The Home Run View from the peak of Heart Mountain

We artist monks, artist nuns at Heart Mountain Monastery assume that everybody on the planet is  on a pilgrimage, sometimes traveling together, often traveling alone. The pilgrimage is a pilgrimage to the heart – – to the center of our being. And obviously, traveling this path we experience peaks and valleys.

When we arrive, even for a moment, at the peak of Heart Mounaches-peakntain, the view is tremendous. From the peak we see, and more importantly feel and experience, that the world is beautiful, that life itself is vast and complex and very much worth engaging. Using traditional terms, we experience that this moment,  this world is sacred, complete, full, sufficient. At the peak of Heart Mountain, we recognize that we ourselves , along with every other person on the planet, have been ”wonderfully made.” We are completely happy to be right where we are, doing whatever we are doing in that moment. The peak of Heart Mountain is not a place. It’s a state of mind. It’s a mystical moment when we see that everything, absolutely everything, is perfect, just as it is.

Such as: Imagine you are a kid again, playing baseball, and you’re up to bat. It’s the bottom of the ninth inning,  the count is three balls, two strikes,  and  three runners—your teammates—are on base. The score is 4 to 1, the other team’s ahead.  So this is the last pitch of the game. It comes in fast, low, but exactly how you like it. You swing,  Wham! You connect, solidly, with all your strength—mental, emotional, physical – – and the balls sails, and sails and sails, up over the outfielder’s head, then over the far fence itself. Yay, and double yay! You take off running, the crowd roars, you round first, you round second, you round third, the crowd is still roaring. As you run between third and home plate, your team mates run to great you, slapping you on the back, shaking your hand, hugging you.  You did it! You won the game!

That’s the view – – the experience – – from the peak of Heart Mountain.

Or maybe it’s when you are sitting in the pew, candles burning, best friends and family sitting shoulder to shoulder all around, and you are watching your son or daughter, say, ”I do.” Tears well-up, your heart melts.  That’s also the experience at the peak of Heart Mountain.

Or when the doctor, studying the test results, looks up at you and smiles and says, “There’s absolutely no sign of the cancer.”

Or when Johnny or Jeannie walks through the front door, home from his/her final tour in Afghanistan.

Or maybe, more simply, when you are reading the Bible, the Torah, the Koran or the Upanishads – – and suddenly what is being pointed to, becomes crystal clear, becomes very present, almost physically, right there in the room, with morning sunlight coming softly through the lace curtains. This, too, can be the experience at the peak of Heart Mountain.

Most of us, most of the time, do not live at the peak. Our daily experiences are more common, ordinary, unexceptional. Nevertheless, our experiences at the peak—our experiences of the goodness, the rightness, the delight of life and living —will color, infuse, uplift all our other ordinary daily activities. If and when we aren’t at the peak, if we are nevertheless aware that we are living here on Heart Mountain, our ordinary, daily views are still quite pleasant.

The experience of the heart of being is an experience of simply being at home, being at ease with where we are; it’s the experience of love and light and flow. To learn to live in the heart of being—or close to the heart of being– is a lifelong pilgrimage,  somewhat like climbing a mythical mountain.
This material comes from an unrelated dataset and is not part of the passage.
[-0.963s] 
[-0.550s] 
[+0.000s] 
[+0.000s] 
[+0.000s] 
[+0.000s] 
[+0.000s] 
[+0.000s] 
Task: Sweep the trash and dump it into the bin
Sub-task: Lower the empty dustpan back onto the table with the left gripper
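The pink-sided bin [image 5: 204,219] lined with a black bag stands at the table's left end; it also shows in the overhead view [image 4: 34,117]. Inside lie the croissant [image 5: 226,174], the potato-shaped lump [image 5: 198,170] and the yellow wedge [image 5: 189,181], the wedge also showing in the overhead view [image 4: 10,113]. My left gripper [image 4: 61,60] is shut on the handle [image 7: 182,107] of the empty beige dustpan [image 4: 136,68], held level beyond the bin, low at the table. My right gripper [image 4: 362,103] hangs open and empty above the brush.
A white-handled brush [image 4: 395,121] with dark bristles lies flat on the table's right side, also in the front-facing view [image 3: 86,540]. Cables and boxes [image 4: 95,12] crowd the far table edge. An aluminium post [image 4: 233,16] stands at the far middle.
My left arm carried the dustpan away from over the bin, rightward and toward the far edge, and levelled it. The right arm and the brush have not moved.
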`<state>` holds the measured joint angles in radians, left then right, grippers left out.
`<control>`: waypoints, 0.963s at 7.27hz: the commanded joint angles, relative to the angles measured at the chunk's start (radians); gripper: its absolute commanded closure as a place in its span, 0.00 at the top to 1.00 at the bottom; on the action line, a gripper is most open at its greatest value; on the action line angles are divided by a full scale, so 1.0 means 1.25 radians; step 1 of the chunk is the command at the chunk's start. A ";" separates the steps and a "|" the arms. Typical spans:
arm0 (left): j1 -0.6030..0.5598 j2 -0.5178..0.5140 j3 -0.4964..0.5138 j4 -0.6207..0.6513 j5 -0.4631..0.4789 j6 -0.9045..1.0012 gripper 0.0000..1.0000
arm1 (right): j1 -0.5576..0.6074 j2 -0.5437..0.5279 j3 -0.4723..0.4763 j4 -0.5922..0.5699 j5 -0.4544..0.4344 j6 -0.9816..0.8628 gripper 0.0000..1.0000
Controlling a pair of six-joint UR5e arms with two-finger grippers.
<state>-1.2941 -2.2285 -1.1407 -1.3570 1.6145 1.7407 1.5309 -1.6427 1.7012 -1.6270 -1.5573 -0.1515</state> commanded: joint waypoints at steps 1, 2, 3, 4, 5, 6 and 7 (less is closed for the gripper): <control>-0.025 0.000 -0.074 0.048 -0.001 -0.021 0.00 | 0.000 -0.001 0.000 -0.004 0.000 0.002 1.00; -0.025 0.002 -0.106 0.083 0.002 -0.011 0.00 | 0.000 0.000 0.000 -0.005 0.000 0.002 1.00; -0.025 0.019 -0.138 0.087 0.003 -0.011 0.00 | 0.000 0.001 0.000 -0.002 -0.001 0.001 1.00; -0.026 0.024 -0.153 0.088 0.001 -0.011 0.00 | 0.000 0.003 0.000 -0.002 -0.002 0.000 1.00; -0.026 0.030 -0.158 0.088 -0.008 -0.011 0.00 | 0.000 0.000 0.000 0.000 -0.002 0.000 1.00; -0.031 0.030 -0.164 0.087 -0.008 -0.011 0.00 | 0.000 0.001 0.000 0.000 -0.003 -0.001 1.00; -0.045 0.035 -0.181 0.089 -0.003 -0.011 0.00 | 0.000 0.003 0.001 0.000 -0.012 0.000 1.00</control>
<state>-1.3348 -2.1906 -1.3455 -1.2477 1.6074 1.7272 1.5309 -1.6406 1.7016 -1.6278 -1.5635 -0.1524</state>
Although easiest, and most obvious in those “exceptional” moments—hitting a home run or hearing good news from the doctor– the peak Heart Mountain experience can and does happen at any time, any place. It can happen while riding in the subway, or walking in the woods, in church or synagogue or temple, or shopping at Walmart. We can set ourselves up for the peak experience – – that is what we are doing when attending church or synagogue, satsang or temple. But we can also train ourselves to be vulnerable to the experience, expectant of the experience, at any time, any place.
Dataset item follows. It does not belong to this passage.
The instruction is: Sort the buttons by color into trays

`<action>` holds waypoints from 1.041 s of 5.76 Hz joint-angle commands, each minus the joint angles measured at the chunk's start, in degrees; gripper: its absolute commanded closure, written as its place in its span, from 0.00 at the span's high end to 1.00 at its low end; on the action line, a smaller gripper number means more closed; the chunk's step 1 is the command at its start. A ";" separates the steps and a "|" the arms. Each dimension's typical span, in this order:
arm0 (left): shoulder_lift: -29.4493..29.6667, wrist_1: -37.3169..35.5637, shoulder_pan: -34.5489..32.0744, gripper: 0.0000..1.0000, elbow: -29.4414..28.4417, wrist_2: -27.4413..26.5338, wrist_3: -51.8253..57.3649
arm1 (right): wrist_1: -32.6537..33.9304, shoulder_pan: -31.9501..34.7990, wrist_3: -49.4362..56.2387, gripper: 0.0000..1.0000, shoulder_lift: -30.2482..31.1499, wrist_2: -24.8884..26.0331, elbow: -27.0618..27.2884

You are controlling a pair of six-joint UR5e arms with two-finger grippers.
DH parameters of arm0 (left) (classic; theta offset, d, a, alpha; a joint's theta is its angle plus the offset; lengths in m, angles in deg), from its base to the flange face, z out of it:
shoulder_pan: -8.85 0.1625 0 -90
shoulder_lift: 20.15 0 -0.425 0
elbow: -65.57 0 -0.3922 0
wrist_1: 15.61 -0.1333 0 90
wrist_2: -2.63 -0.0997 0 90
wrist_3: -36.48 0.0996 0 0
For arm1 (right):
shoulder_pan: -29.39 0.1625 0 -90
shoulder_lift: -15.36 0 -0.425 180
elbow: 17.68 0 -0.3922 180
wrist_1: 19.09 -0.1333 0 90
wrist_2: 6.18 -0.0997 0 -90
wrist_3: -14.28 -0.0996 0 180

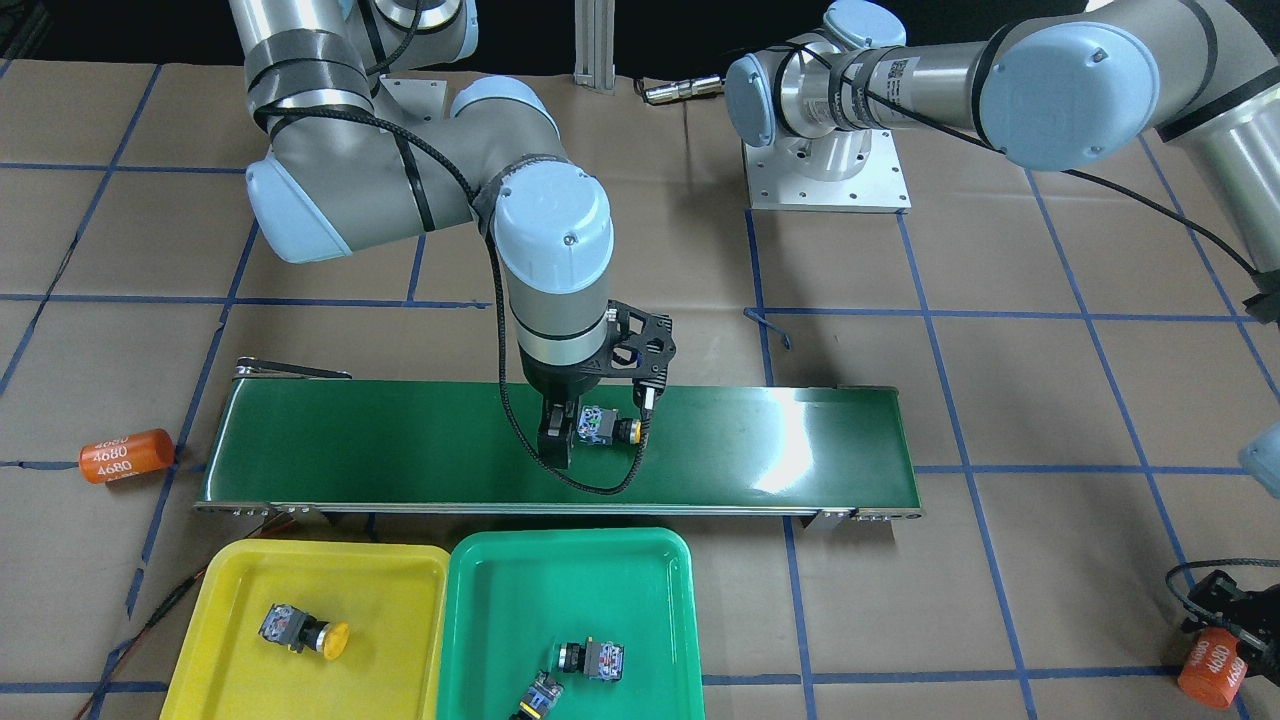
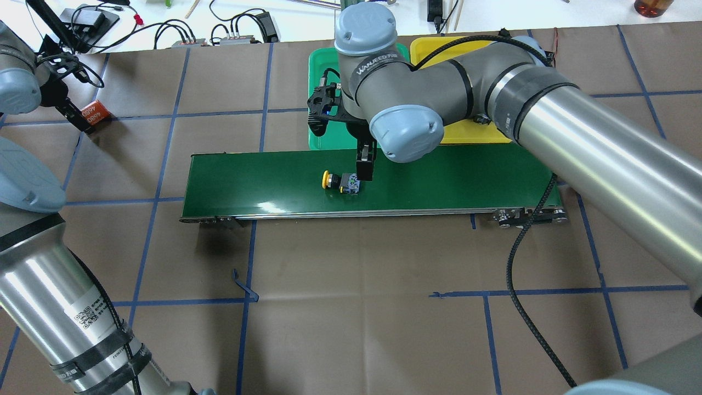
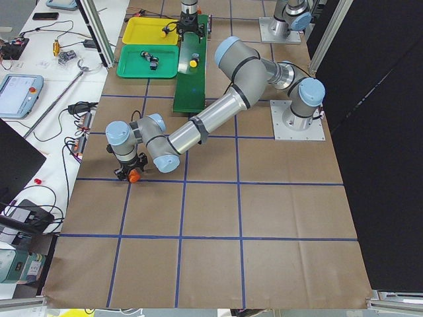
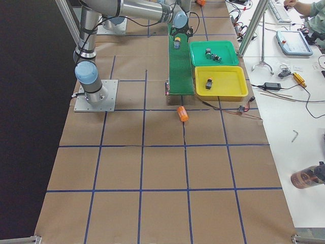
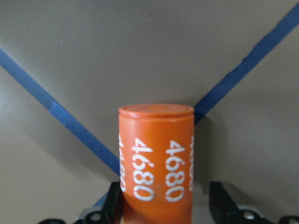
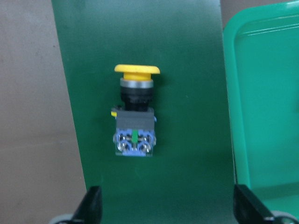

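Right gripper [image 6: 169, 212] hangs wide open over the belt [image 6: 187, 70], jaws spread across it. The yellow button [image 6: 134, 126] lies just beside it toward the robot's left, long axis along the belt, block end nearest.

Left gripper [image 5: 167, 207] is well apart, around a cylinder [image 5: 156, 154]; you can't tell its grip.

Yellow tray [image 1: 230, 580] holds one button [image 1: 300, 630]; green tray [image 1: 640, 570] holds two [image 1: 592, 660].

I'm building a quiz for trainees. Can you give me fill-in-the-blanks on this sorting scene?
The button on the belt has a ___ cap.
The green tray holds ___ buttons.
The yellow tray holds ___ button.
The right tool hovers over the belt, jaws ___.
Missing: yellow; two; one; open.
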 commanded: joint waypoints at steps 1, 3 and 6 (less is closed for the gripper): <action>-2.15 1.00 -0.92 0.00 1.08 -0.07 0.26 | 4.87 0.52 0.47 1.00 -0.91 0.17 4.54; -12.48 5.47 -6.42 0.00 8.34 -0.15 0.53 | 10.36 -0.97 3.90 1.00 -0.30 0.88 9.22; -25.68 6.72 -13.82 0.00 25.39 5.20 7.24 | 9.05 -7.46 6.79 0.33 0.66 3.43 9.67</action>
With such training, we know that our valley experiences – – the lows, the shadows, the lack of far horizons – – are simply part of the territory, here on Heart Mountain. Knowing this, the journey becomes first a steady, daily plod, then a pleasant routine, then it becomes more of a gentle dauly flow, and finally , of course, at least in moments, it becomes the experience of ascension.

This is the metaphor we use, and  share, as artist monks and nuns, here on Heart Mountain, here on this planet we seem to have come to together.  We speak and encourage and remind each other this way, in these metaphysics, these metaphors, to help clarify and make the pilgrimage more ease-full, knowing the summit may be right around the next bend, or at the next stoplight, the next blog post. The peak of Heart Mountain can rise up any where, at any time.

Or at least, that’s my view, here today, on this mountain.